Feature-Based Approaches:
The entity linking problem is frequently framed as a ranking challenge by feature-based approaches. A classifier assigns a score to each of the possible entities from the knowledge base given a mention. Typically, ranking features consist of:
- String resemblance between the mention text and the canonical name of the potential object.
- PageRank in the Wikipedia link graph or Wikipedia page views are two examples of sources that can be used to estimate an entity’s popularity.
- An NER system’s anticipated entity type.
- Using word embeddings or bag-of-words, the document context compares the text surrounding the mention to the knowledge base description of the candidate item.
Neural Approaches:
More recent techniques employ embeddeds, which are distributed vector representations, for entities, mentions, and context. In order to produce entity embeddings, algorithms such as ELQ encode the text from Wikipedia pages, including the title and description. The input text’s mention spans are also encoded (for example, by averaging the token embeddings). To score the likelihood of a link, the similarity between an entity embedding and a mention span embedding is then calculated, frequently using a dot product. It is possible to train neural models end-to-end, employing suitable loss functions to optimize for entity linkage and mention detection simultaneously.
Collective Entity Linking:
This method links all of the entities in a document together instead of handling each mention separately. It is assumed that the inclusion of other entities in the document offers powerful contextual cues for disambiguation (for example, references to “California,” “Oregon,” and “Washington” collectively imply that “Washington” refers to the state, while references to “Baltimore,” “Washington,” and “Philadelphia” imply the city). A compatibility score is introduced between candidate items in the document by collective approaches.

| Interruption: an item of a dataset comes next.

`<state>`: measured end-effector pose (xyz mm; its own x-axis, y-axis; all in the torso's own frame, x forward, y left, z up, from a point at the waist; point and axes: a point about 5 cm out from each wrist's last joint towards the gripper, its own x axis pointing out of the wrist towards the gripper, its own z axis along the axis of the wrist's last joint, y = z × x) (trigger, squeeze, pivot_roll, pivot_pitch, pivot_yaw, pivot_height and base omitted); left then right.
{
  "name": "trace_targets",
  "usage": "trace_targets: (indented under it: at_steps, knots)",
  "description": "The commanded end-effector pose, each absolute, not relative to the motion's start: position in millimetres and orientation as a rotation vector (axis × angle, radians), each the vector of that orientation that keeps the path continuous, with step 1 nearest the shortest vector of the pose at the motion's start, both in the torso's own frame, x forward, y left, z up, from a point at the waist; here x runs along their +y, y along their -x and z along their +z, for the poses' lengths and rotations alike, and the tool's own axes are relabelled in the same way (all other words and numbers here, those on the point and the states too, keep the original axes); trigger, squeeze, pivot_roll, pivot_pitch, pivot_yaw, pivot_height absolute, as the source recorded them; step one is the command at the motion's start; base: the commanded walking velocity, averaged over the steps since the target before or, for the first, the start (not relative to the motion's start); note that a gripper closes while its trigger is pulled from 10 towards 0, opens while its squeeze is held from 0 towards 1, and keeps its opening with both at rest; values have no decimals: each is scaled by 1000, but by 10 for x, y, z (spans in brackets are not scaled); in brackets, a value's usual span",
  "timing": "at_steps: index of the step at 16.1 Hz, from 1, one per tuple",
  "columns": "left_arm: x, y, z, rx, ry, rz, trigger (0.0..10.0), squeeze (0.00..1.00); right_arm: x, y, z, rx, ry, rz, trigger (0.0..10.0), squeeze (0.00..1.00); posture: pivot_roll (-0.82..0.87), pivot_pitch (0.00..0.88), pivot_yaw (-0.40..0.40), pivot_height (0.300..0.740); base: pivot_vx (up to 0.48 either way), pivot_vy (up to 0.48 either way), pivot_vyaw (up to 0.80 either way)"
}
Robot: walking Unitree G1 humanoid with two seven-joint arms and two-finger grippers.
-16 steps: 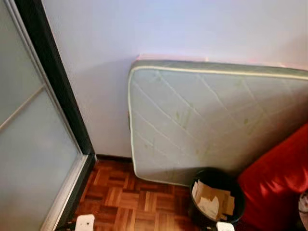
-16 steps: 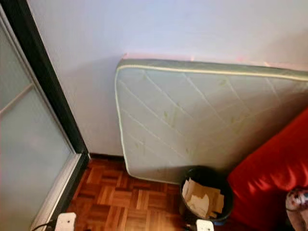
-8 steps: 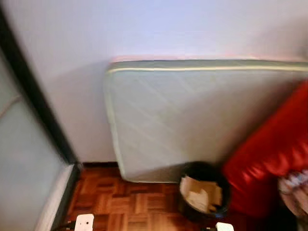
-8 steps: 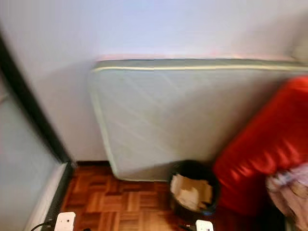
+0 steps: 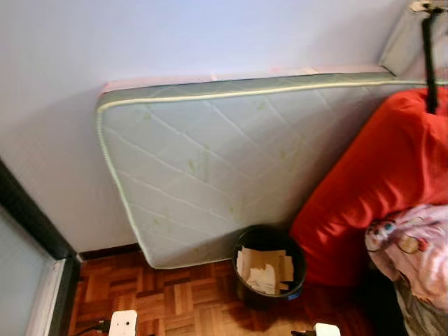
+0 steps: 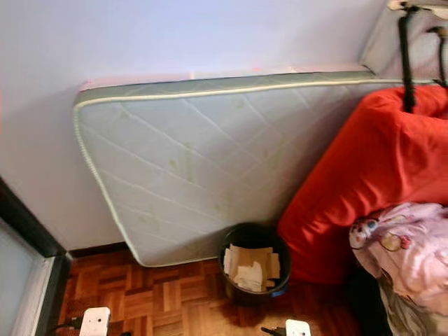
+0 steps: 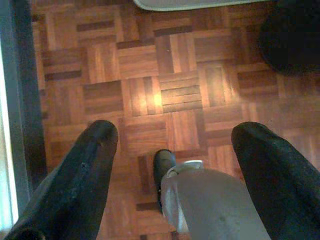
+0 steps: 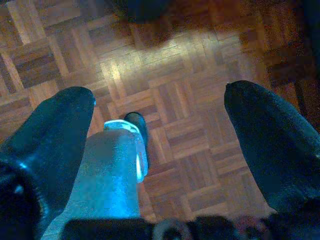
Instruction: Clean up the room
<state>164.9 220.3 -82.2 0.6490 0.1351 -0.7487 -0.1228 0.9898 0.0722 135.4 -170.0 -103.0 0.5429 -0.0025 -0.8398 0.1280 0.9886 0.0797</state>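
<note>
You face a quilted mattress leaning on the wall at twelve o'clock; brush it while turning and it could slide down onto the bin. The red beanbag bulks at two o'clock, with a pink printed cloth spilling over it at four o'clock, likely clutter to collect, and loose enough to snag a foot. The black wastebasket, stuffed with cardboard scraps, sits at six o'clock, close enough to kick over. Both arms hang idle: the left gripper and right gripper have fingers spread wide and empty above the parquet floor, near your own feet.
</note>
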Motion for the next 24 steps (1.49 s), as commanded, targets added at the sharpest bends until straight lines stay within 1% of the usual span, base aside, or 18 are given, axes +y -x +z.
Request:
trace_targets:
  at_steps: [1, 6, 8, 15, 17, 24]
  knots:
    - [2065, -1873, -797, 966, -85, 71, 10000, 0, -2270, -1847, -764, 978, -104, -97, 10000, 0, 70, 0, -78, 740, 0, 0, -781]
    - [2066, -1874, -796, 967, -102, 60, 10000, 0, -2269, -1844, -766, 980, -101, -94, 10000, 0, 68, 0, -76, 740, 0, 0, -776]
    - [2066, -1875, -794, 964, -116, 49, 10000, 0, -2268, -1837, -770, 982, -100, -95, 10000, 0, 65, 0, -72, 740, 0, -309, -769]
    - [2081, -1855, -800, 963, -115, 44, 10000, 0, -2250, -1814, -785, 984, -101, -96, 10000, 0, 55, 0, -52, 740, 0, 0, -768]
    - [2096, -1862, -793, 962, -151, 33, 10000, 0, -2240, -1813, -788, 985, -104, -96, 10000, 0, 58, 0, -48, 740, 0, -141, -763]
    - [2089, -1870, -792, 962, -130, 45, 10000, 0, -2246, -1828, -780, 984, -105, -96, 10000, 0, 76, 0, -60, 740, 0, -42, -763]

There are several techniques to quantify this compatibility, including utilising probabilistic topic models, the dot product of entity embeddings, the amount of common in-links between Wikipedia pages, and shared categories in Wikipedia. Linking collective entities is computationally difficult (NP-hard) and usually depends on methods of approximation inference.
Entity linking example
In order to evaluate supervised entity linking systems, datasets containing manually marked mentions that are connected to knowledge base entities are needed. GraphQuestions/GraphQEL and WebQuestionsSP/WebQEL are two examples of such datasets.
For many NLP applications, entity linking is essential, especially in question answering, where it is essential for knowledge-based quality assurance, and information extraction, where it helps with tasks like knowledge base population and slot filling. It can also be employed in dialogue systems and aid in coreference resolution by offering more information for distinguishing mentions.